- **TO DO**
The line containing "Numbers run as", and every line after it to the end of the listing, should be repeated exactly; the pictures should not.

- **SUPPLIED DATA**
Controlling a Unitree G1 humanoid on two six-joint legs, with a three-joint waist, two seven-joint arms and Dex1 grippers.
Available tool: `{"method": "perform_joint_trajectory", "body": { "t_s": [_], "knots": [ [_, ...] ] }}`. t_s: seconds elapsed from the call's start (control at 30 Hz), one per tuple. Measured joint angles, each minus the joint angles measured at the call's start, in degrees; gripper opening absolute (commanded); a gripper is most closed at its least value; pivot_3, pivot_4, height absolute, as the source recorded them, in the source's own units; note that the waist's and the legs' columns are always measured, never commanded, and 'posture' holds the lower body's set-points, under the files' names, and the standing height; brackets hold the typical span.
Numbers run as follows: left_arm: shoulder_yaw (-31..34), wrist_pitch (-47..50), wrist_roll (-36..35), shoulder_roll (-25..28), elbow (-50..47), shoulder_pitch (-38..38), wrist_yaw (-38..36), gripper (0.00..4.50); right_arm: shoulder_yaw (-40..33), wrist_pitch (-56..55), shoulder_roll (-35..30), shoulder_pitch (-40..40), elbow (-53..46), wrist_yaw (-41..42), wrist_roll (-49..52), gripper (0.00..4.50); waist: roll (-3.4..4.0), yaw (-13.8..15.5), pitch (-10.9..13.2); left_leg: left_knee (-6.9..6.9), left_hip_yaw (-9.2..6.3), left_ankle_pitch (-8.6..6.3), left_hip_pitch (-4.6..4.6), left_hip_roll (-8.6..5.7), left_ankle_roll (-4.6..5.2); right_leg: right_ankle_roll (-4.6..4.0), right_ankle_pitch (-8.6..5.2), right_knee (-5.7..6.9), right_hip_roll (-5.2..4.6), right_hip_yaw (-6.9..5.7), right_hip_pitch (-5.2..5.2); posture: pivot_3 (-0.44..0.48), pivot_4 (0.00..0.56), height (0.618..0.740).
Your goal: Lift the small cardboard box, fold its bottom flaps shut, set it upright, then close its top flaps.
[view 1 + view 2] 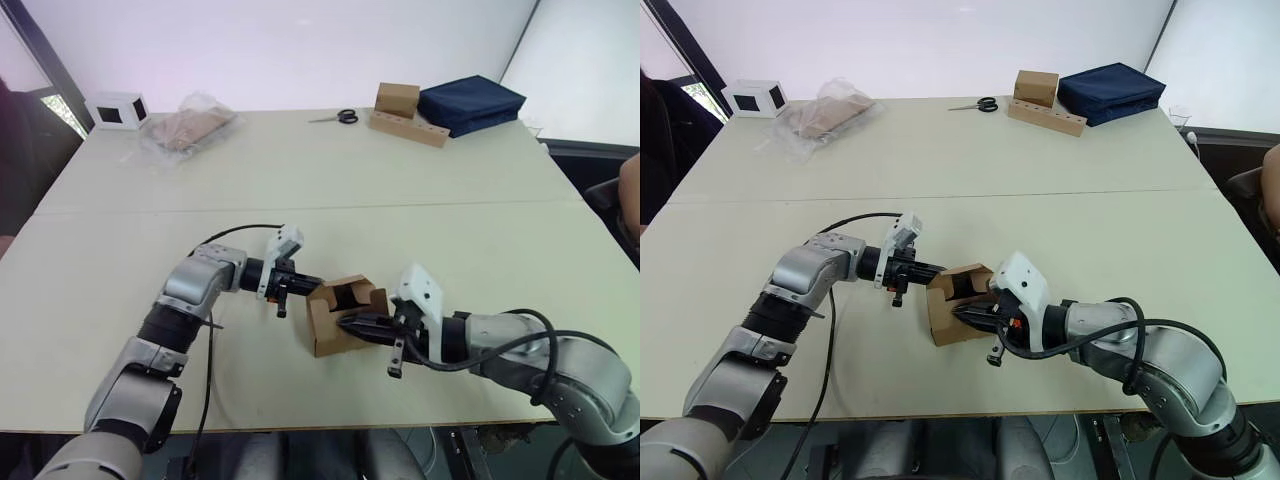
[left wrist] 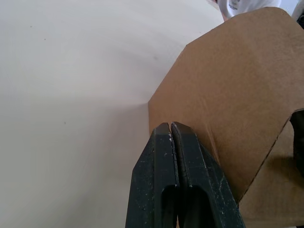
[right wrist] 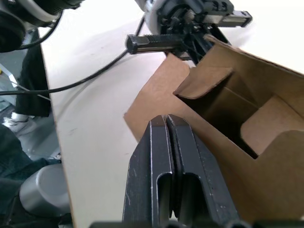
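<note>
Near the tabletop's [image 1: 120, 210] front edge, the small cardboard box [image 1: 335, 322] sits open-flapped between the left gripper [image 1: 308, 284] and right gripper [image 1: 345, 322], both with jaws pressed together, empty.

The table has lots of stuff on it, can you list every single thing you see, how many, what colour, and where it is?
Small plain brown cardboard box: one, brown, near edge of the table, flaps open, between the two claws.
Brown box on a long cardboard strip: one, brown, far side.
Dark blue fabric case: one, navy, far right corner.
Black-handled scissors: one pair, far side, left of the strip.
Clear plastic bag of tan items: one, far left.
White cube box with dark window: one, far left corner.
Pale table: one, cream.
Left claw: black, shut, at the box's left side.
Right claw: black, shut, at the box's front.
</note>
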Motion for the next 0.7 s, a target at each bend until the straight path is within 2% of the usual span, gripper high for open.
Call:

- **SOLUTION BELOW**
Numbers run as follows: left_arm: shoulder_yaw (-31..34), wrist_pitch (-47..50), wrist_roll (-36..35), shoulder_roll (-25..28), elbow (-50..47), shoulder_pitch (-38..38), wrist_yaw (-38..36), gripper (0.00..4.50); right_arm: shoulder_yaw (-40..33), wrist_pitch (-56..55), shoulder_roll (-35..30), shoulder_pitch (-40..40), elbow (-53..46), wrist_yaw (-41..42), wrist_roll (-49..52), gripper (0.00..4.50); waist: roll (-3.4..4.0), yaw (-13.8..15.5), pitch (-10.9..13.2); left_leg: left_knee (-6.9..6.9), left_hip_yaw (-9.2..6.3), left_ankle_pitch (-8.6..6.3), left_hip_pitch (-4.6..4.6), left_hip_roll (-8.6..5.7), left_ankle_roll (-4.6..5.2); right_leg: right_ankle_roll (-4.6..4.0), right_ankle_pitch (-8.6..5.2), right_knee (-5.7..6.9), right_hip_roll (-5.2..4.6), right_hip_yaw (-6.9..5.7), right_hip_pitch (-5.2..5.2); posture: pivot_3 (-0.44..0.48), pivot_4 (0.00..0.56), height (0.618..0.740).
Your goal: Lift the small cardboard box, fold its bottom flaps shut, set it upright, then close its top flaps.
[view 1 + view 2] 
[left wrist] 
[right wrist] 
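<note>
Near the tabletop's [image 1: 120, 210] front edge, the small cardboard box [image 1: 335, 322] sits open-flapped between the left gripper [image 1: 308, 284] and right gripper [image 1: 345, 322], both with jaws pressed together, empty.

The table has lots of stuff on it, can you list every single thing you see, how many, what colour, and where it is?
Small plain brown cardboard box: one, brown, near edge of the table, flaps open, between the two claws.
Brown box on a long cardboard strip: one, brown, far side.
Dark blue fabric case: one, navy, far right corner.
Black-handled scissors: one pair, far side, left of the strip.
Clear plastic bag of tan items: one, far left.
White cube box with dark window: one, far left corner.
Pale table: one, cream.
Left claw: black, shut, at the box's left side.
Right claw: black, shut, at the box's front.
</note>
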Motion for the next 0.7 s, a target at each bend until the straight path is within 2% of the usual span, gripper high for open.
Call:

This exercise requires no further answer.